Dennoch war es ein durchaus langer und sicher auch kein einfacher Weg, diese immer noch recht junge Wissenschaftsrichtung in der Charité zu implementieren. Dies nicht etwa als bloßes Add-on, sondern durchaus als gleichwertiges Fach neben den vielen Fächern der Grundlagenforschung, die gleichsam in die DNA und Historie des größten Berliner und obendrein ebenso größten Universitätsklinikums Europas eingeschrieben sind.

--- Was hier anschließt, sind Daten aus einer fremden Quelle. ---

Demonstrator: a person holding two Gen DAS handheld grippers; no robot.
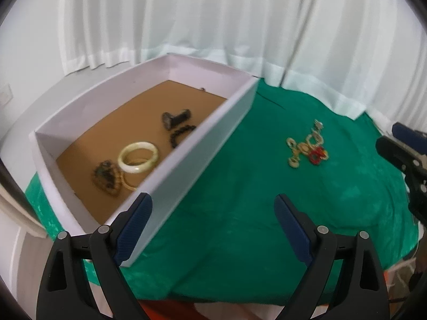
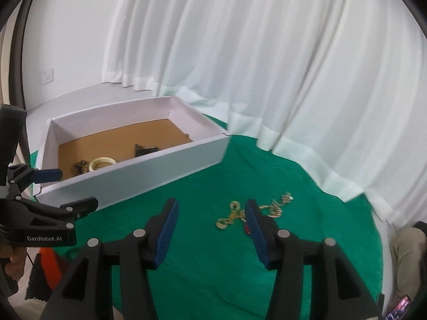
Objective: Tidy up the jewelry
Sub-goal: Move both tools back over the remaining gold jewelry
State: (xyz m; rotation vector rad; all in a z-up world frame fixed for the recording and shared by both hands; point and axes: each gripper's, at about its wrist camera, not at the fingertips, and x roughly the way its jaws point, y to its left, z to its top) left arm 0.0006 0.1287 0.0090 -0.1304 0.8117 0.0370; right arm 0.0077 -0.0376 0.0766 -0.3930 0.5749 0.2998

Bliebe die Frage nach dem „kann“, die
Pries so beantwortete, dass Versorgungsfor-schung an der Charité „individuell durch die Erkenntnis der Notwendigkeit“ entstanden sei. Dies sei beileibe kein geleiteter, strategisch geförderter Prozess gewesen, mit dem sich die Fakultätsleitung schmücken könne, sondern „eine echte Graswurzelentwicklung“. Ebenso sei das Gras von ganz alleine „hier und da und dort aus dem Boden gesprossen“. Und wer etwas genauer hinschaue, entdecke „schon nahezu eine Wiese“, die vielleicht noch ein bisschen Düngung und Wässerung benötige. Dafür wäre die neu gegründete Plattform der richtige Ansatz, um die bereits vorhandene Projektvielfalt zu fördern; wobei er sich von der Menge und vor allem Qualität dieser „verschiedenen, individuell gestarteten Aktivitäten im Bereich Versorgungsforschung sehr beeindruckt“ zeigte.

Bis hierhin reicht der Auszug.